• Task:
Exact copies of all the lines below are required, with the pictures omitted.

• Provided material:
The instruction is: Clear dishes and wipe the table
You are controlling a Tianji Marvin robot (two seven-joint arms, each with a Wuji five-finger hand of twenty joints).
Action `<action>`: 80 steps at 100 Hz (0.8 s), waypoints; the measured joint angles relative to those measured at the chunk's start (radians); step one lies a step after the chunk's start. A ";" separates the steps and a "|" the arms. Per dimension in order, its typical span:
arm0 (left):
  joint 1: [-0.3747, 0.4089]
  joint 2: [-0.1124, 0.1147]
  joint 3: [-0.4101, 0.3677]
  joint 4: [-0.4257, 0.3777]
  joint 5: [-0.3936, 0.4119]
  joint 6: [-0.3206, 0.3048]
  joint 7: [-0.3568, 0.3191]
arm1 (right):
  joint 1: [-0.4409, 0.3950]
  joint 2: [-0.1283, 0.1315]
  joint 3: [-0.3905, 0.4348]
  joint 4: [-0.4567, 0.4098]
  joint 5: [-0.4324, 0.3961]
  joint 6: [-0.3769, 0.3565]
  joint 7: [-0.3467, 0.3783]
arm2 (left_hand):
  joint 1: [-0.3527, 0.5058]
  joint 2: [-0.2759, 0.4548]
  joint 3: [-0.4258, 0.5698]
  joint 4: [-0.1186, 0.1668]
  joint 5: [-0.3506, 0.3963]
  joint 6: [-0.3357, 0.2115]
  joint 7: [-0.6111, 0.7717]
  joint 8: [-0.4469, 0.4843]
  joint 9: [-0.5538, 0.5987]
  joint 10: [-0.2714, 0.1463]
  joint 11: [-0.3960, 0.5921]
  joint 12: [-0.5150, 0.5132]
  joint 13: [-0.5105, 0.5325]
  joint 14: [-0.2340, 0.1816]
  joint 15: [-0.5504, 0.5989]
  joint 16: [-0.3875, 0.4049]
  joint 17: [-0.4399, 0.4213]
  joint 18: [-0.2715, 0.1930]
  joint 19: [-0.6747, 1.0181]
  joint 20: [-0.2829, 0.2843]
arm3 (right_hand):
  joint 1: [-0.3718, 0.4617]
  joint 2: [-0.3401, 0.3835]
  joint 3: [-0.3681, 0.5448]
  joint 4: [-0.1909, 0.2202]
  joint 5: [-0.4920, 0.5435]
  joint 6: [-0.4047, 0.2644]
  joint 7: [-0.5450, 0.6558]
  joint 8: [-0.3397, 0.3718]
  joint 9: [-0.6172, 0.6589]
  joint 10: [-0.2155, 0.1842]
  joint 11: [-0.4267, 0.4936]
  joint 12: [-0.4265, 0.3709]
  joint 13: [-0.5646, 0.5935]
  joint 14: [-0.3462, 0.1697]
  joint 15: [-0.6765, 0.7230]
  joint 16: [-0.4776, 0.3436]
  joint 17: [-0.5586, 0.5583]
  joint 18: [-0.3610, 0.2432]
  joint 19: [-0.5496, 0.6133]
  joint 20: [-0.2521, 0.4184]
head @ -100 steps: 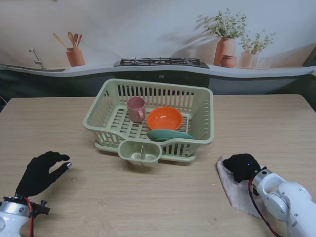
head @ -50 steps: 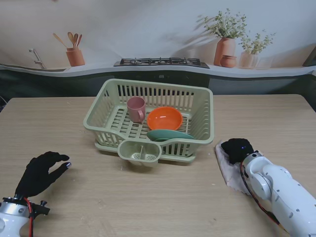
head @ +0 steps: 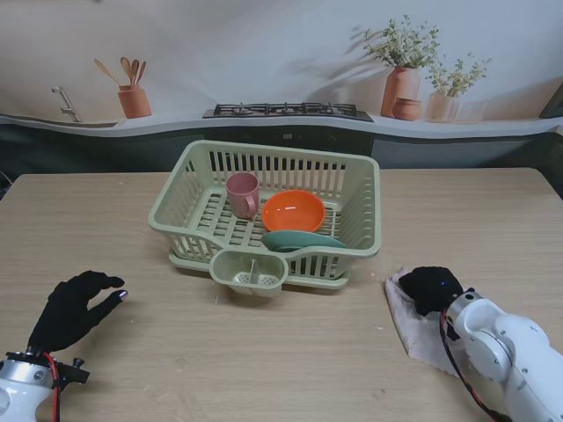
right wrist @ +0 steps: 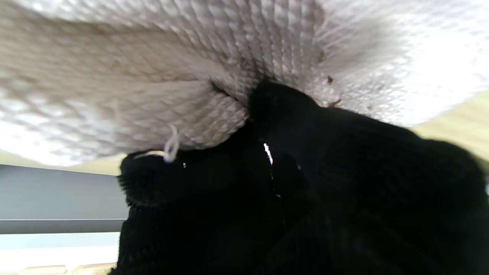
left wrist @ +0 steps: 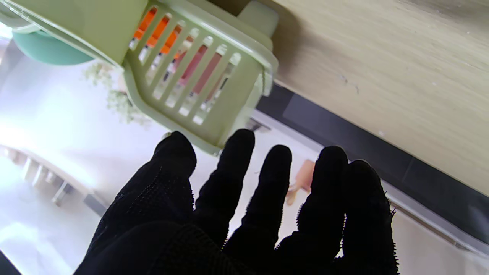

• Answer for the task:
The instruction is: Clear dishes and wipe the table
You are controlling a Tianji Marvin robot (two seven-joint arms, each with a Wuji five-finger hand of twenty joints).
Action `<action>`: 80 steps at 100 Hz (0.8 s), waypoints; the measured joint angles relative to those measured at the chunk's start (radians); step one lies a step after the chunk's start. A ";" separates the steps and a "|" the arms. Per dimension in order, its typical span:
arm0 (left):
  joint 1: [-0.3747, 0.4089]
  joint 2: [-0.1124, 0.1147]
  joint 3: [-0.4101, 0.3677]
  joint 4: [-0.4257, 0.3777]
  joint 5: [-0.3936, 0.4119]
  joint 6: [-0.3206, 0.3048]
  joint 7: [-0.3568, 0.3191]
arm1 (right):
  joint 1: [-0.4409, 0.3950]
  joint 2: [-0.1283, 0.1315]
  joint 3: [-0.3905, 0.4348]
  joint 4: [-0.4567, 0.4098]
  joint 5: [-0.4324, 0.3961]
  joint 6: [-0.3769, 0.3565]
  joint 7: [-0.3467, 0.3783]
arm2 (left_hand):
  joint 1: [-0.3527, 0.5058]
  joint 2: [-0.2759, 0.4548]
  joint 3: [-0.4258, 0.5698]
  joint 4: [-0.1186, 0.1668]
  joint 5: [-0.3506, 0.3963]
  joint 6: [-0.3357, 0.2115]
  joint 7: [-0.6111, 0.7717]
  joint 8: [-0.4469, 0.4843]
  joint 9: [-0.5538, 0.5987]
  joint 10: [-0.2714, 0.1463]
  joint 11: [-0.3960, 0.5921]
  joint 12: [-0.5150, 0.5132]
  joint 13: [-0.5105, 0.5325]
  joint 14: [-0.2340, 0.1816]
  joint 15: [-0.5504, 0.5989]
  joint 16: [-0.3875, 0.4049]
  joint 17: [-0.4399, 0.4213]
  joint 18: [-0.2715, 0.1930]
  joint 19: [-0.6747, 1.0181]
  joint 20: [-0.2829, 0.2843]
arm3 (right_hand):
  joint 1: [-0.3718, 0.4617]
  joint 2: [-0.3401, 0.3835]
  joint 3: [-0.3681, 0.5448]
  joint 4: [-0.1909, 0.2202]
  joint 5: [-0.4920, 0.5435]
  joint 6: [-0.4047, 0.2644]
  joint 7: [-0.5450, 0.6558]
  joint 8: [-0.3397, 0.3718]
  joint 9: [-0.6172, 0.6589]
  joint 10: [-0.2155, 0.1842]
  joint 11: [-0.4267, 0.4936]
  joint 12: [-0.4265, 0.3709]
  joint 13: [-0.5646, 0.5935]
  joint 14: [-0.3462, 0.1697]
  joint 15: [-0.6765, 0.7230]
  joint 16: [-0.4776, 0.3436]
  joint 17: [-0.5586, 0.5583]
  joint 18: [-0.3610, 0.2432]
  joint 19: [-0.5496, 0.6133]
  joint 20: [-0.2521, 0.4184]
head @ -100 steps: 
head @ -50 steps: 
head @ +0 steps: 
right wrist @ +0 steps: 
left wrist @ +0 steps: 

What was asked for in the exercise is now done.